Smith was traded from Atlanta to the Montreal Expos on July 2, 1989, for Sergio Valdez, Nate Minchey and minor leaguer Kevin Dean. Just over a year later, on August 8, 1990, Smith was traded to the Pittsburgh Pirates for Scott Ruskin, Willie Greene and Moisés Alou. The trade allowed the Pirates to hold off the New York Mets down the stretch and win the National League Eastern Division pennant. Smith contributed by winning 6 games, 3 of them complete games, 2 of those shutouts, while losing only 2, and compiling a 1.30 ERA. It was during this season that Smith had his best performance, a 1 hit complete-game shutout of the Mets in the first game of a doubleheader sweep that gave the Pirates a 2.5 game lead over the Mets.

Smith played with the Pirates through the 1994 season before signing as a free agent with the Boston Red Sox on April 18, 1995, shortly before the start of a season whose start was delayed by a lockout. Smith did not have much success during the 1995 season for Boston, compiling a 5.61 ERA and an 8–8 record in 24 starts. The next offseason, he returned to the Pirates for a salary that was significantly reduced from the $3.125 million he earned in 1994. Smith pitched his final career game for the Pirates on July 5, 1996; he would be released by the Pirates the following day.

==Highlights==
On May 1, 1986, Smith struck out 12 Mets to end New York's club-record-tying 11 game win-streak.
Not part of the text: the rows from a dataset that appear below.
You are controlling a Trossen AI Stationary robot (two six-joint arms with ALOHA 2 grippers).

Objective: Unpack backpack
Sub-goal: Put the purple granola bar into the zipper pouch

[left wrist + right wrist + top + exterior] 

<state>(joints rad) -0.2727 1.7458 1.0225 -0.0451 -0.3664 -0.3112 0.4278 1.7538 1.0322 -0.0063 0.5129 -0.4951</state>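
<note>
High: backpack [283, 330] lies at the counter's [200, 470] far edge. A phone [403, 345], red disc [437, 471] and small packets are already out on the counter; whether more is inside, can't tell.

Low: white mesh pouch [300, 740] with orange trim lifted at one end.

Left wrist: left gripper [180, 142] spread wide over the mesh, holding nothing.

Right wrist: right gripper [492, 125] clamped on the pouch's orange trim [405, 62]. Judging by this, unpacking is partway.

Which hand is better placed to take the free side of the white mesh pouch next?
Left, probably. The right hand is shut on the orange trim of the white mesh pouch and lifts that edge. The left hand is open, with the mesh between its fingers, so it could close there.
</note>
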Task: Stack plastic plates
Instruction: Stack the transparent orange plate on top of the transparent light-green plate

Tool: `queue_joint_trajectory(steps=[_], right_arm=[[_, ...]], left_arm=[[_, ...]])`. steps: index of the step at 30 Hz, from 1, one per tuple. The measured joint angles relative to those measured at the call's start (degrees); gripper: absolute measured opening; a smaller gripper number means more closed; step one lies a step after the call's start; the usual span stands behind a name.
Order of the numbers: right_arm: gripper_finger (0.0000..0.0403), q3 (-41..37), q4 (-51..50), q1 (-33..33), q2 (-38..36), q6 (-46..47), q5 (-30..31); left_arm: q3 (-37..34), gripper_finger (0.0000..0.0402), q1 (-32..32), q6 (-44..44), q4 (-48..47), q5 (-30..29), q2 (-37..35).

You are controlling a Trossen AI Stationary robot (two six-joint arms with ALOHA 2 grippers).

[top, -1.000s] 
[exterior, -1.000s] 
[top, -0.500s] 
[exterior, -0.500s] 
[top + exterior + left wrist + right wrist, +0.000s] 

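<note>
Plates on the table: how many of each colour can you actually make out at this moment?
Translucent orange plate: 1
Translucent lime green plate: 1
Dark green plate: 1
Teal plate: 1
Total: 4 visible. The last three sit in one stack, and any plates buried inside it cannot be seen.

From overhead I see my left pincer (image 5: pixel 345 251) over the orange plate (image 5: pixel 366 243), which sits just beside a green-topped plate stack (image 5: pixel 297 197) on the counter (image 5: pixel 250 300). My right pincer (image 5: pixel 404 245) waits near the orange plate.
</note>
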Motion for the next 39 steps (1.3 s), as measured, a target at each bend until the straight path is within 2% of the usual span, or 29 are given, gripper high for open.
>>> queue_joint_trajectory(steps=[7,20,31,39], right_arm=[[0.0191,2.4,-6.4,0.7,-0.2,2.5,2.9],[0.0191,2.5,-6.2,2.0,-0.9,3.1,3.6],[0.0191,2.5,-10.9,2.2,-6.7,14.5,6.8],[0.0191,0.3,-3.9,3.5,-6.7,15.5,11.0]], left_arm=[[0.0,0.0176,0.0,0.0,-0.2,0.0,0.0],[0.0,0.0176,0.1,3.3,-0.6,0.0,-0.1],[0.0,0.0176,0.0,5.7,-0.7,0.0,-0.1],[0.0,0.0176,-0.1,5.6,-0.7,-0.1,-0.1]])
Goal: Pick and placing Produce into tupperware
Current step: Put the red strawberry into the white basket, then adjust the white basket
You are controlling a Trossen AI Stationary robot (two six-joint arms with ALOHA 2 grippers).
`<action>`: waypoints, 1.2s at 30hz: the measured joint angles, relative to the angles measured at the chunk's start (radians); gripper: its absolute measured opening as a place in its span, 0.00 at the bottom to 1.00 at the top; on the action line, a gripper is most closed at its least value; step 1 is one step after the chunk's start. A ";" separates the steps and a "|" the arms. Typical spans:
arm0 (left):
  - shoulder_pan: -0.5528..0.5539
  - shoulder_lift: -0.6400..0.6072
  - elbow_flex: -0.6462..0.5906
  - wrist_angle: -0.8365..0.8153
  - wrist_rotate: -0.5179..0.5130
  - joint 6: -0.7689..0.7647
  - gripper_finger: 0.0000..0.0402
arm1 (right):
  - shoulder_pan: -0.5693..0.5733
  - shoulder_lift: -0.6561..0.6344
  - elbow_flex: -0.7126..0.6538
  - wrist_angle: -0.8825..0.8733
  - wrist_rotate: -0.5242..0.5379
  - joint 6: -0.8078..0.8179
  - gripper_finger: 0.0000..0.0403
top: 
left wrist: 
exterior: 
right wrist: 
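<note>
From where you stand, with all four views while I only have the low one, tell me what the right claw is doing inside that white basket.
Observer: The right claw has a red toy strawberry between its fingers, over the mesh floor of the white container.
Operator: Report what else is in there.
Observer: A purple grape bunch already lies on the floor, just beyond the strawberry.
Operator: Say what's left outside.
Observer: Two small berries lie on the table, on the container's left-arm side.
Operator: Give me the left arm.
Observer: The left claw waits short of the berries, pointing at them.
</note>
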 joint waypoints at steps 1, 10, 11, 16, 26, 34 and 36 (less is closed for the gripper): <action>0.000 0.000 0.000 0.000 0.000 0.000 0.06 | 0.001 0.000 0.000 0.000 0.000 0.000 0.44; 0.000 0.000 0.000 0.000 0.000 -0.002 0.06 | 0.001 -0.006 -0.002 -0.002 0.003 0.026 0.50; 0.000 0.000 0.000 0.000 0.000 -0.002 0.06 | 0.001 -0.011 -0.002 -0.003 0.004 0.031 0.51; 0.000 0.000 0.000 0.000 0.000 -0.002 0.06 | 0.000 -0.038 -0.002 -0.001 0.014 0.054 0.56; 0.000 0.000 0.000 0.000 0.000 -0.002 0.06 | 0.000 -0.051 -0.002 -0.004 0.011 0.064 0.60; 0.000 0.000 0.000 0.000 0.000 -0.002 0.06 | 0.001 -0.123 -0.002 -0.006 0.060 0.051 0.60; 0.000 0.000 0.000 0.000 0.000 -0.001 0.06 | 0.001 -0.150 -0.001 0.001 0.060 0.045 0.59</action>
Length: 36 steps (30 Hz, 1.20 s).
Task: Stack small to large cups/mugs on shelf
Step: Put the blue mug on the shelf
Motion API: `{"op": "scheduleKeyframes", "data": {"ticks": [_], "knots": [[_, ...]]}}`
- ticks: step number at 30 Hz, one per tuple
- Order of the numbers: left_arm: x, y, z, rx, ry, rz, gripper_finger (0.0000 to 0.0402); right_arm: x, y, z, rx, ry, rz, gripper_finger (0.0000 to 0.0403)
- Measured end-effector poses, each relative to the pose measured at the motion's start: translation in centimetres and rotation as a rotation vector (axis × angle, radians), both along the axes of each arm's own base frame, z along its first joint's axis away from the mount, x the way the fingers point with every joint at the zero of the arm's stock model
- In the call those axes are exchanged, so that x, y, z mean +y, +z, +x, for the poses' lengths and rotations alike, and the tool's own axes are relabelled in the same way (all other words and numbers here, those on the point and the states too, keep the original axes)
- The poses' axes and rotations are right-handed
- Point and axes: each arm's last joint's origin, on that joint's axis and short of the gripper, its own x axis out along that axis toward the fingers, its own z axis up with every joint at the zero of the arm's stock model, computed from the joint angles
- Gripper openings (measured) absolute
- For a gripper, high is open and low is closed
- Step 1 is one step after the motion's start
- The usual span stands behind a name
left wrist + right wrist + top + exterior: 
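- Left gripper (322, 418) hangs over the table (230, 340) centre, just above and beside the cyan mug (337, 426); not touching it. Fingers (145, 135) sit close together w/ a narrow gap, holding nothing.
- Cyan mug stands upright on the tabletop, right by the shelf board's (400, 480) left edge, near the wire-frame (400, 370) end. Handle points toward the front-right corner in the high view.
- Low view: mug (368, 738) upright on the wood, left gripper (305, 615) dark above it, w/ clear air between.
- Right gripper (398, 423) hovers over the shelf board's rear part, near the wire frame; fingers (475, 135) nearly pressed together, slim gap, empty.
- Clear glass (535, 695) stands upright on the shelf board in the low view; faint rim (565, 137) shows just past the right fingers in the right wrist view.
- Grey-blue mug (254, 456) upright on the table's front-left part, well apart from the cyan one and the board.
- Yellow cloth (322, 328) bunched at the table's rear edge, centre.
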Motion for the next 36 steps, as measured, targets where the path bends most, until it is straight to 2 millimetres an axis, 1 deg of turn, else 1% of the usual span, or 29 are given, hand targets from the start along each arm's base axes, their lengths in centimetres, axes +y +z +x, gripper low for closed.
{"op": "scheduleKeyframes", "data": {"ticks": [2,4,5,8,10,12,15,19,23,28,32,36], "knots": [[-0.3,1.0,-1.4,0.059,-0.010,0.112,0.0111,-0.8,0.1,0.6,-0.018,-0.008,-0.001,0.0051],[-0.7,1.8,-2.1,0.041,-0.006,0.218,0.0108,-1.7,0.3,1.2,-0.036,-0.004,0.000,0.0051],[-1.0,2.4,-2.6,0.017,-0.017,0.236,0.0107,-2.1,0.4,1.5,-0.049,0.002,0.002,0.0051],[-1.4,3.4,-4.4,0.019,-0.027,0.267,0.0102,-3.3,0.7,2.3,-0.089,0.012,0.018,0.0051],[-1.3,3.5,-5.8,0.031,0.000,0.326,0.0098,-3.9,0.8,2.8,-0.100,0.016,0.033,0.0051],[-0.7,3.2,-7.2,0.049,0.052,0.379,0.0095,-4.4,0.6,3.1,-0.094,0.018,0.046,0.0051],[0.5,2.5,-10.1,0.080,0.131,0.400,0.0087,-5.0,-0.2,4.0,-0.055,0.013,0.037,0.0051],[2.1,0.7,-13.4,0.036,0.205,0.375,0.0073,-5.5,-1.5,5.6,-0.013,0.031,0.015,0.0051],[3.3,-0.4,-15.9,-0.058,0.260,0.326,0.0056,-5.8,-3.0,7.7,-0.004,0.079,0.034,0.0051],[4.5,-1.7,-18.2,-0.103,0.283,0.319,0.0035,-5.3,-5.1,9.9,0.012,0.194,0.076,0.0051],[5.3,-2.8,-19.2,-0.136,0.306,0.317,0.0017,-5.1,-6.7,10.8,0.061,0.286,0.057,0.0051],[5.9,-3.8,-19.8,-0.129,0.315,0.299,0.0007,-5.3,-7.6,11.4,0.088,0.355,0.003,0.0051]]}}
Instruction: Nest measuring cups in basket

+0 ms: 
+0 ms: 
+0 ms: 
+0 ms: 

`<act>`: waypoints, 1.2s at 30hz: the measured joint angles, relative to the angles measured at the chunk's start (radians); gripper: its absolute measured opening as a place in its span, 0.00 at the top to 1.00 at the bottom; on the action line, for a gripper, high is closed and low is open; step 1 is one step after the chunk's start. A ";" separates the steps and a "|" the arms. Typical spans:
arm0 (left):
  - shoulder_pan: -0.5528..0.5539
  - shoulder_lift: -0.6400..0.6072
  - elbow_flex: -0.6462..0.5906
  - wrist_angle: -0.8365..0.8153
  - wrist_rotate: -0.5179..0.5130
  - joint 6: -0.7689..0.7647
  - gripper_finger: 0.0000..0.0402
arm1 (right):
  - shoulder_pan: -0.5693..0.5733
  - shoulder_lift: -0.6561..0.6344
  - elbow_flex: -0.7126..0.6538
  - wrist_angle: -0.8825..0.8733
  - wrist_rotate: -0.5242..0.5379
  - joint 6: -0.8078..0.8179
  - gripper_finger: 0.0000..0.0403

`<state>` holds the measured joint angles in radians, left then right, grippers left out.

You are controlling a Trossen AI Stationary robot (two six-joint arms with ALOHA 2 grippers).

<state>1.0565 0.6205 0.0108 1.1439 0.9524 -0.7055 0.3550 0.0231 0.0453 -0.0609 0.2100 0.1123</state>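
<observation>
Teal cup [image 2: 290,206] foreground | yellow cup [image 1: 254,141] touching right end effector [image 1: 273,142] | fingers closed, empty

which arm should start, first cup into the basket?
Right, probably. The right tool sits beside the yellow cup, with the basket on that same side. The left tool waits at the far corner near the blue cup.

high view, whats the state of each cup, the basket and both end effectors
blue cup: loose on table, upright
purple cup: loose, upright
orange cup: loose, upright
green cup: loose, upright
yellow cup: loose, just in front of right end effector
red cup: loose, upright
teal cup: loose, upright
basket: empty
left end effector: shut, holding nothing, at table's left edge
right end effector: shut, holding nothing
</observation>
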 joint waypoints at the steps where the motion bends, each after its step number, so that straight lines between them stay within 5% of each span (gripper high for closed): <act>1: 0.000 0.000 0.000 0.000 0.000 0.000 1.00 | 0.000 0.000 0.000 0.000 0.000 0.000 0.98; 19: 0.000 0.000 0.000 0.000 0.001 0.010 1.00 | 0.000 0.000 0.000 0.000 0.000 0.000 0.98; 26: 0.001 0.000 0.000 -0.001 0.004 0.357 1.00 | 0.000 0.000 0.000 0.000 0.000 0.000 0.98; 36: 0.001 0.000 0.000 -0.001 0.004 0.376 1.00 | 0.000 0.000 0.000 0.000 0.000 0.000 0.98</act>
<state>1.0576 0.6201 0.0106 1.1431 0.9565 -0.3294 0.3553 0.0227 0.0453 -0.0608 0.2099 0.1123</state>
On April 17, 1988, Smith got Atlanta's first victory of the season, ending a 10-game season-opening losing streak that set an MLB record.

On June 7, 1996, Smith recorded the 100th and final win of his career, a complete-game shutout at San Diego.

==Personal life==
Smith has three daughters and lives near Atlanta.

Zane enjoys listening to hard-rock music.